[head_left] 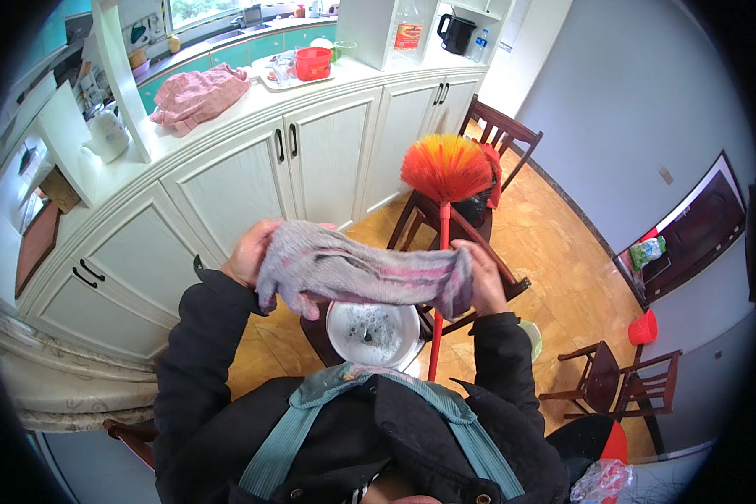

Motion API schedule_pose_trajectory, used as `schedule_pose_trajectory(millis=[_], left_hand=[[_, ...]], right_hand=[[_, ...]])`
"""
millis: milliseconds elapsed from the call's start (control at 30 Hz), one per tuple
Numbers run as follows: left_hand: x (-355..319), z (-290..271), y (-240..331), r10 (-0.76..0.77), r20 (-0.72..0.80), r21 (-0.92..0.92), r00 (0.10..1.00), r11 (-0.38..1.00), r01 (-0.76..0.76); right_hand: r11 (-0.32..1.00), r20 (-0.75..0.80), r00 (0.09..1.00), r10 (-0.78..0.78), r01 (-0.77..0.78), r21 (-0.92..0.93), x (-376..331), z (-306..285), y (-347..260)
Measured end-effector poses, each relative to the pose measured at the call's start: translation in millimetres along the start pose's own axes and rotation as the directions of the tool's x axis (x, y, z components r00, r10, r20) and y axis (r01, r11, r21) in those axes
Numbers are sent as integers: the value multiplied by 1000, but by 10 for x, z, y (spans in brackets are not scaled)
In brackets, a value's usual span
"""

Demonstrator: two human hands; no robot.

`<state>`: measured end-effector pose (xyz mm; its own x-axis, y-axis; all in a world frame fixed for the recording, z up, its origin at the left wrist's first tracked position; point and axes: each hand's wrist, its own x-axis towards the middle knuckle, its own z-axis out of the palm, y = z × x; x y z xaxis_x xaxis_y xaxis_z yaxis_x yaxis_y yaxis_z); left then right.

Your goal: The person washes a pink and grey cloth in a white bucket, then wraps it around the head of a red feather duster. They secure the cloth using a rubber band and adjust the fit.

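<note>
A grey cloth with pink stripes (361,267) is stretched between my two hands, held up in front of my chest. My left hand (250,254) grips its left end, the fingers partly hidden behind the fabric. The other end is in my right hand (483,281), closed around the bunched edge. Just below the cloth stands a white basin (375,334) with sudsy water and a dark spot in its middle. Close beside my right hand rises a duster with a red pole (443,252) and a round orange-red bristle head (448,168).
A white cabinet (328,151) curves along the far side, bearing a pink cloth (200,97) and a red container (313,64). Behind the duster is a dark wooden chair (512,134). Another wooden chair (601,378) and a red bucket (643,328) stand at the right.
</note>
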<state>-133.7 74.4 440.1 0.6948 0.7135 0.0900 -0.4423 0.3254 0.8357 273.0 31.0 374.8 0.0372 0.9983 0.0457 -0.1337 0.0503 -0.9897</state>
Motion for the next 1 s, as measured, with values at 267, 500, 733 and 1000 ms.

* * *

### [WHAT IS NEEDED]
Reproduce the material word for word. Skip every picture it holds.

### [TASK RESULT]
[head_left] 

Motion API schedule_pose_trajectory, used as `schedule_pose_trajectory(millis=[_], left_hand=[[_, ...]], right_hand=[[_, ...]])`
"""
millis: milliseconds elapsed from the call's start (control at 30 Hz), one per tuple
Numbers run as follows: left_hand: x (-355..319), z (-290..271), y (-240..331), r10 (-0.76..0.77), r20 (-0.72..0.80), r21 (-0.92..0.92), r00 (0.10..1.00), r11 (-0.38..1.00), r01 (-0.76..0.76); right_hand: r11 (-0.32..1.00), r20 (-0.75..0.80), r00 (0.09..1.00), r10 (-0.78..0.78), r01 (-0.77..0.78), r21 (-0.92..0.93), x (-376..331), z (-306..285), y (-347..260)
Measured end-effector poses, each relative to the pose measured at the call's start: translation in millimetres along the start pose's own axes and rotation as the directions of the tool's x axis (x, y, z components r00, r10, r20) and y axis (r01, r11, r21) in those axes
Numbers are sent as integers: the value multiplied by 1000, but by 10 for x, z, y (spans in brackets are not scaled)
In brackets, a value's usual span
"""

Demonstrator: two human hands; no robot.

`<state>`: measured end-effector pose (xyz mm; its own x-axis, y-axis; all in a world frame fixed for the recording, z up, its origin at the left wrist's first tracked position; point and axes: each hand's wrist, its own x-axis towards the middle knuckle, its own z-axis out of the palm, y = z × x; x y z xaxis_x xaxis_y xaxis_z yaxis_x yaxis_y yaxis_z); left then right.

Your goal: The person washes a pink and grey cloth in a white bucket, then wraps it around the head of a red feather duster. They secure the cloth using a rubber band and adjust the fit.

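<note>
A grey cloth with pink stripes (361,267) is stretched between my two hands, held up in front of my chest. My left hand (250,254) grips its left end, the fingers partly hidden behind the fabric. The other end is in my right hand (483,281), closed around the bunched edge. Just below the cloth stands a white basin (375,334) with sudsy water and a dark spot in its middle. Close beside my right hand rises a duster with a red pole (443,252) and a round orange-red bristle head (448,168).
A white cabinet (328,151) curves along the far side, bearing a pink cloth (200,97) and a red container (313,64). Behind the duster is a dark wooden chair (512,134). Another wooden chair (601,378) and a red bucket (643,328) stand at the right.
</note>
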<state>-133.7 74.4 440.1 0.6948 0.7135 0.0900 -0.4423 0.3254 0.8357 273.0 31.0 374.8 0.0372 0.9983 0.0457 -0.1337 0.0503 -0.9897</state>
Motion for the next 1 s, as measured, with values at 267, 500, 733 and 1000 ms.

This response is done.